The first month was meetings
Engineering was five people when I started, six or seven by the end. So a lot of work was outsourced — the questing module, the original v0 of the website, parts of the staking integration — and that meant my calendar was mostly counterparty calls. Pre-TGE, every protocol launching with the chain wants something specific: parameter changes, custom configurations, joint campaigns, integration help. Multiply that by every protocol on day one and the weeks fill up fast.
Building a chain is mostly running a coordination layer. There is so much work to put one forward and keep it functioning, and almost none of it is what I was used to at Opyn — head-down in one repo, debugging one product.
Depth, but on more than one
At Opyn the depth lived in one place: options and perps. Clone the repo, follow the math, understand the invariants, ship. At Katana the depth didn't disappear — it spread. We went deep on the core set: Yearn, Morpho, Spectra. Those were the protocols the super app was built on, the protocols the rewards engine had to track at the position level, the protocols that defined productive liquidity. We knew their internals.
What changed was the periphery. The other protocols on the chain — Sushi, Kensei, parts of the LayerZero stack, Merkl, the long tail of integrations — got working understanding plus sharp questions, not deep reads. AI was a real help there: a usable mental model of ve(3,3) gauges or a Morpho market's liquidation flow in an hour instead of a day, when I needed it.

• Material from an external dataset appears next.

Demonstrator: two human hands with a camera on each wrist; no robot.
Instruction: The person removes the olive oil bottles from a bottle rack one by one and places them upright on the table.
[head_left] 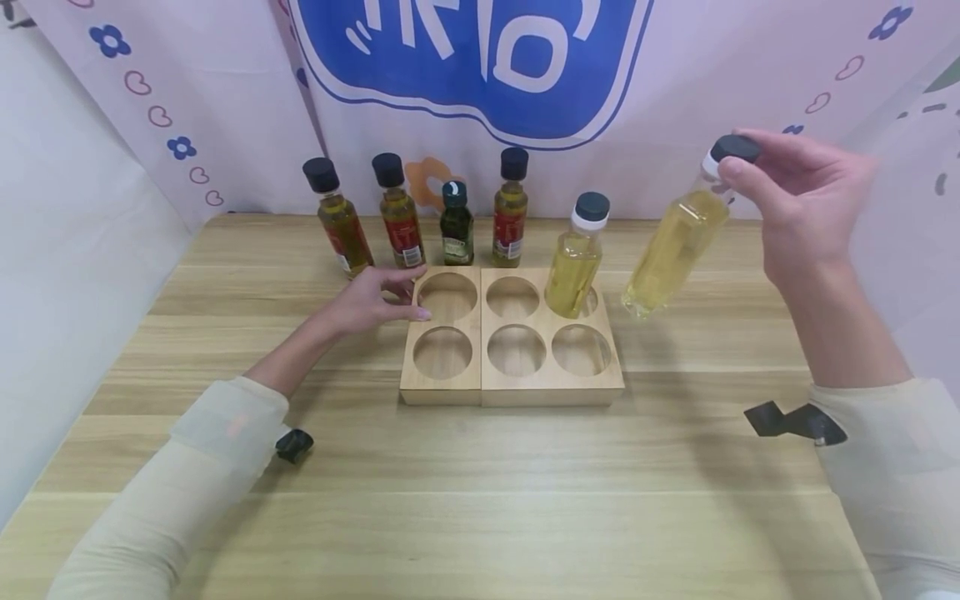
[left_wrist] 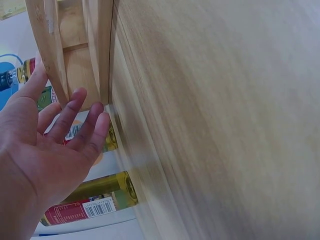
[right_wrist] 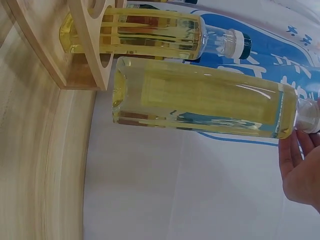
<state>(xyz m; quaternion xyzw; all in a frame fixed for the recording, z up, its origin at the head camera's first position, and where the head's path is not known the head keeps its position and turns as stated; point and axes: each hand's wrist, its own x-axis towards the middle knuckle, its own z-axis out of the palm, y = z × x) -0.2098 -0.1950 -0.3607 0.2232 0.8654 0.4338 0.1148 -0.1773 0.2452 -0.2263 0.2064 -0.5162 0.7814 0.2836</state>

The skill the chain forced me to build wasn't surface understanding. It was depth on more than one thing at the same time.
What the chain forced me to build
Multitasking, in a real way. Not the productivity-blog version. The version where four protocol teams are negotiating campaign mechanics with you in parallel, you are the only person accountable for a TGE checklist that runs across CoinGecko price feeds, the portfolio service, staking and quests, the centralized exchange listings, and verifying that every protocol on the chain reads the right token price once it stops being hardcoded, an OFT integration needs to be live for Binance and OKX on day one, and you're running all of it with AI tools open in three windows. That's a different rhythm than protocol work.
The other thing: a sense of how systems of systems fit together. At Opyn I understood derivatives. At Katana I started to understand how lending, AMMs, yield tokenization, gauges, and bridging compose into something a user actually uses. ve(3,3) was a piece of that. Bridge economics was another. Standing inside a chain teaches you the seams between protocols in a way no single-protocol job will.
Would I do it again
Yes. Crypto already runs on accelerated learning curves. A chain compresses the curve further — there is so much happening at once that you cover ground in months that would take a year somewhere else. The trade is real. I won't know any single protocol on Katana the way I know Opyn's options codebase. But I came out understanding the shape of the space better than I went in.
A protocol asks for depth on one thing. A chain asks for depth on several at once, with a long tail you only skim. I'm glad I did both.